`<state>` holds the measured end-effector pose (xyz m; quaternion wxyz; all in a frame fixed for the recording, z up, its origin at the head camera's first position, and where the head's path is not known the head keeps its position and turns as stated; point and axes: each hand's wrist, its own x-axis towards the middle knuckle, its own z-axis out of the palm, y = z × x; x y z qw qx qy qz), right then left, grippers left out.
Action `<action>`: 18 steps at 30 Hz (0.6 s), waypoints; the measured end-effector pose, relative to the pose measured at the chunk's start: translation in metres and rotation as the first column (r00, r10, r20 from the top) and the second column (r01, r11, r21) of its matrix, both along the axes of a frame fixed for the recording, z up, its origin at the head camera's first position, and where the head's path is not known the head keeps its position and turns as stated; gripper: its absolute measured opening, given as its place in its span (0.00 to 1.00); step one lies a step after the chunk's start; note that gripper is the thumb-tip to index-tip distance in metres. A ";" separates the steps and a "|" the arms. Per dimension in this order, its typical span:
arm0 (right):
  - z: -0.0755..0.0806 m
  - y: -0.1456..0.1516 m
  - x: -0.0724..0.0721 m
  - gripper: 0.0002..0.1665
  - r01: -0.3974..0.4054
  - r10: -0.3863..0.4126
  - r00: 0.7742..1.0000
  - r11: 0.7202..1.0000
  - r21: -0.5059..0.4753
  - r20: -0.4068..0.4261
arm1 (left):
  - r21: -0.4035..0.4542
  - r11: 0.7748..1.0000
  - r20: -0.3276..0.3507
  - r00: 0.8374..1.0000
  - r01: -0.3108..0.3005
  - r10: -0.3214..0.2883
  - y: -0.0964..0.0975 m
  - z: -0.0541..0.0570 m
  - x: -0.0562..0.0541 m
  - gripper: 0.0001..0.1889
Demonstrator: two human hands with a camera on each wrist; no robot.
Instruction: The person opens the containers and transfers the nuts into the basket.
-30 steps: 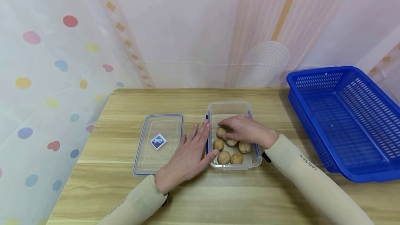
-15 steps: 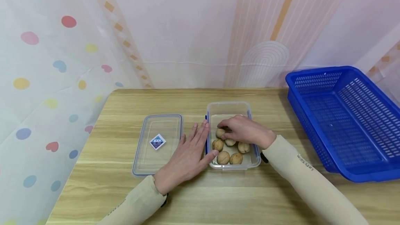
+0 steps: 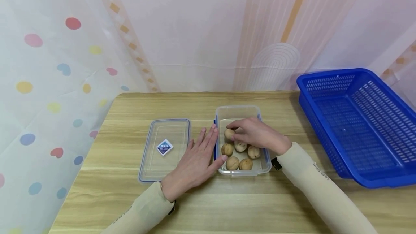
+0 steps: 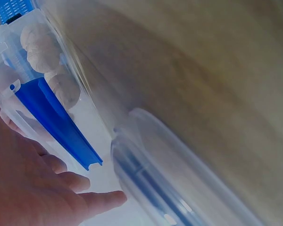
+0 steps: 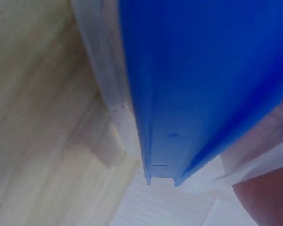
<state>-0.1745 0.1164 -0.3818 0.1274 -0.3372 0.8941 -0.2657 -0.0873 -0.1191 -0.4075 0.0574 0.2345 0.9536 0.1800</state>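
Several walnuts (image 3: 246,164) lie in a clear plastic food box (image 3: 238,109) in the head view. My right hand (image 3: 256,133) reaches over the box's right side and pinches one walnut (image 3: 229,134) between thumb and fingers. Straight-fingered, my left hand (image 3: 196,161) lies along the box's left rim, its thumb at the near left corner. In the left wrist view, that hand (image 4: 33,183) is beside the blue latch (image 4: 56,120), with walnuts (image 4: 43,55) showing through the wall. Another blue latch (image 5: 188,84) fills much of the right wrist view and hides most of the right hand.
The box's clear lid (image 3: 169,129), blue-edged with a diamond label, lies flat left of the box, partly under the left hand. A large blue basket (image 3: 352,125) stands at the right. A patterned cloth (image 3: 195,39) hangs behind the wooden table (image 3: 224,208).
The right hand and its pinched walnut have shifted slightly toward the far end of the box. More of the walnut below its thumb shows. The left hand has stayed in place.
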 end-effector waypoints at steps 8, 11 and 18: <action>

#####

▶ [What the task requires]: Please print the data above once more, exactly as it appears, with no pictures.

▶ [Your solution]:
`<state>` holds the measured end-effector pose (xyz m; quaternion wxyz; all in a frame fixed for the recording, z up, its origin at the head camera's first position, and where the head's path is not known the head keeps its position and turns as stated; point and axes: each hand's wrist, its own x-axis towards the middle knuckle, its own z-axis out of the palm, y = z × x; x y z qw qx qy qz), right then left, grippers left out.
Action `<action>`: 18 steps at 30 Hz (0.6 s), waypoints; the measured end-effector pose, relative to the pose measured at the chunk's start: translation in metres and rotation as the first column (r00, r10, r20 from the top) and the second column (r01, r11, r21) of its matrix, both along the axes of a frame fixed for the recording, z up, its origin at the head camera's first position, and where the head's path is not known the head keeps its position and turns as stated; gripper: its absolute measured opening, given as its place in its span (0.00 to 1.00); step one lies a step after the chunk's start; note that gripper is the thumb-tip to index-tip distance in metres. A ";" separates the steps and a "|" the arms. Per dimension in this order, its typical span:
arm0 (right):
  - z: -0.0755..0.0806 m
  - y: -0.1456..0.1516 m
  - x: -0.0724..0.0721 m
  - gripper: 0.0002..0.1665
  - r01: -0.3974..0.4054
  - r10: -0.3863..0.4126
  - r00: 0.7742..1.0000
  - r11: 0.7202..1.0000
  - r21: -0.5059..0.4753
  - r20: -0.4068..0.4261
arm1 (left):
  - r21: -0.4035..0.4542
  - r11: 0.7748..1.0000
  - r20: -0.3276..0.3507
  - r00: 0.8374..1.0000
  - r01: -0.3108..0.3005
  - r10: -0.3214..0.2883
  - y: -0.0964..0.0975 m
  - z: -0.0541..0.0570 m
  - x: -0.0562..0.0541 m
  - gripper: 0.0001..0.1889
Demonstrator: two human hands with a camera on each wrist; no robot.
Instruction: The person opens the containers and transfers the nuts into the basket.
-30 steps: 
-15 steps: 
+0 steps: 
+0 steps: 
+0 steps: 
<state>-0.1745 0.1164 -0.3818 0.1274 -0.3372 0.8941 -0.2657 -0.0873 -0.1191 -0.4075 0.0574 0.2345 0.9536 0.1800</state>
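Several walnuts (image 3: 246,164) lie in a clear plastic food box (image 3: 238,109) in the head view. My right hand (image 3: 256,133) reaches over the box's right side and pinches one walnut (image 3: 229,134) between thumb and fingers. Straight-fingered, my left hand (image 3: 196,161) lies along the box's left rim, its thumb at the near left corner. In the left wrist view, that hand (image 4: 33,183) is beside the blue latch (image 4: 56,120), with walnuts (image 4: 43,55) showing through the wall. Another blue latch (image 5: 188,84) fills much of the right wrist view and hides most of the right hand.
The box's clear lid (image 3: 169,129), blue-edged with a diamond label, lies flat left of the box, partly under the left hand. A large blue basket (image 3: 352,125) stands at the right. A patterned cloth (image 3: 195,39) hangs behind the wooden table (image 3: 224,208).
The right hand and its pinched walnut have shifted slightly toward the far end of the box. More of the walnut below its thumb shows. The left hand has stayed in place.
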 end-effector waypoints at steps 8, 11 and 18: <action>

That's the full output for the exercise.